ACTIVITY: Quote each line exactly, from the line that contains "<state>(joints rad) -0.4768" down to the last line of the listing, and no other lines.

MATERIAL PROVIDED:
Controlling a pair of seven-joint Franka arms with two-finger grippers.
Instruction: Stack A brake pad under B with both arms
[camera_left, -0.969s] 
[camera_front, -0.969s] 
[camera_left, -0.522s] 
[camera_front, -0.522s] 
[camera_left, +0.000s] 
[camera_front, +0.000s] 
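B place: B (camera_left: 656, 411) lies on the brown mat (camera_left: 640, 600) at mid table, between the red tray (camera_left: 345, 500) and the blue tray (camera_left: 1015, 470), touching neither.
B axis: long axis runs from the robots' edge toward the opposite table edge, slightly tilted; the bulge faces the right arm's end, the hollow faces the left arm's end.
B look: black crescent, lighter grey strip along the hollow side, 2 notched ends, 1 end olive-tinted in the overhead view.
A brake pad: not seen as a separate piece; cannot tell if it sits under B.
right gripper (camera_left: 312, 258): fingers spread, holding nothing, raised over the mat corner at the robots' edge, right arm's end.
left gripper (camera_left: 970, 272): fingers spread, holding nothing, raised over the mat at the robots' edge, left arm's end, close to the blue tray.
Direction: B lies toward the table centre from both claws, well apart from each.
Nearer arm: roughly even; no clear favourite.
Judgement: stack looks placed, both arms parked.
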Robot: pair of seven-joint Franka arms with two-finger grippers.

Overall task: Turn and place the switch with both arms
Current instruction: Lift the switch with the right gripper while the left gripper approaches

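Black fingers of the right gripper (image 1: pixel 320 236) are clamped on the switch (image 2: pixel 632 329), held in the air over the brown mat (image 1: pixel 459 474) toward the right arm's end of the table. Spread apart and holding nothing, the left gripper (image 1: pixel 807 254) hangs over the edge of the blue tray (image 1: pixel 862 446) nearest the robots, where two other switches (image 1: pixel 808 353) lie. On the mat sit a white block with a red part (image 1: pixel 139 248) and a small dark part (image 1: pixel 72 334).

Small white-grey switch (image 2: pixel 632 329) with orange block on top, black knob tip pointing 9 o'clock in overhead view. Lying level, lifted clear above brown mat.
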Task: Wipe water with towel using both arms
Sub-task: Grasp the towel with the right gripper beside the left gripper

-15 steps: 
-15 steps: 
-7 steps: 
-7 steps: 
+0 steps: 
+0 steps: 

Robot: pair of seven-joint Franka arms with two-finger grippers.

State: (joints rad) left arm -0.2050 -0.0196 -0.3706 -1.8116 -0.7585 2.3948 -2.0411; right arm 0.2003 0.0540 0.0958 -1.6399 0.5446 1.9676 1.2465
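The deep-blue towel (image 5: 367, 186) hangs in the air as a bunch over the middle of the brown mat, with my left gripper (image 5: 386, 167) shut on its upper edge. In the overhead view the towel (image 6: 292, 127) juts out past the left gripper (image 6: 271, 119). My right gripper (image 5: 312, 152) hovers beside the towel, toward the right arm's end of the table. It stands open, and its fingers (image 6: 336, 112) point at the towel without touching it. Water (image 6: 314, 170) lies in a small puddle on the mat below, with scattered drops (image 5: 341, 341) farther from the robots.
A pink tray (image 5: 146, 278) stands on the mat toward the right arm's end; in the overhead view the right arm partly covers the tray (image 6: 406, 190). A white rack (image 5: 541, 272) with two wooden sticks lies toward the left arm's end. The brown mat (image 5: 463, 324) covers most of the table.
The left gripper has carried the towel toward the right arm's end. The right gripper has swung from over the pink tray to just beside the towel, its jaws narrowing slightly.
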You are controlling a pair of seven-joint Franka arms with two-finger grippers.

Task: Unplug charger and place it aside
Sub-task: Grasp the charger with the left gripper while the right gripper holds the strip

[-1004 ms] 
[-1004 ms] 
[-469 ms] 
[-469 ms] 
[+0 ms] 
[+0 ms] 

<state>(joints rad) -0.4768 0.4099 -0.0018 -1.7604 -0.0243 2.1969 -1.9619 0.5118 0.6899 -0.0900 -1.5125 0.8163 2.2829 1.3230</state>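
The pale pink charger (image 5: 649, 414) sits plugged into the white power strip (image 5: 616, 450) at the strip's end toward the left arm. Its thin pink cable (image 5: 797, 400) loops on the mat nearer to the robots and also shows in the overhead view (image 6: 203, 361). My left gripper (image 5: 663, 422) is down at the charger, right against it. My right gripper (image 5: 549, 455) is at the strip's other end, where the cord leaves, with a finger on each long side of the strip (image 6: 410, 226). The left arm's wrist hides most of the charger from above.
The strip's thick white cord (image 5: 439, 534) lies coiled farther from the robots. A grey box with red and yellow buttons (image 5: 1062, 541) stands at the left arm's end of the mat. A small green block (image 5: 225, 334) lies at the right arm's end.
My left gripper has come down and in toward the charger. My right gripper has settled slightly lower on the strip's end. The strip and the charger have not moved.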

OUTPUT:
<state>(joints rad) -0.4768 0.4099 -0.0018 -1.7604 -0.0243 2.1969 -1.9619 0.5118 0.6899 -0.0900 -1.5125 0.8163 2.2829 1.3230</state>
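The pale pink charger (image 5: 649, 414) sits plugged into the white power strip (image 5: 616, 450) at the strip's end toward the left arm. Its thin pink cable (image 5: 797, 400) loops on the mat nearer to the robots and also shows in the overhead view (image 6: 203, 361). My left gripper (image 5: 663, 422) is down at the charger, right against it. My right gripper (image 5: 549, 455) is at the strip's other end, where the cord leaves, with a finger on each long side of the strip (image 6: 410, 226). The left arm's wrist hides most of the charger from above.
The strip's thick white cord (image 5: 439, 534) lies coiled farther from the robots. A grey box with red and yellow buttons (image 5: 1062, 541) stands at the left arm's end of the mat. A small green block (image 5: 225, 334) lies at the right arm's end.
My left gripper has come down and in toward the charger. My right gripper has settled slightly lower on the strip's end. The strip and the charger have not moved.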

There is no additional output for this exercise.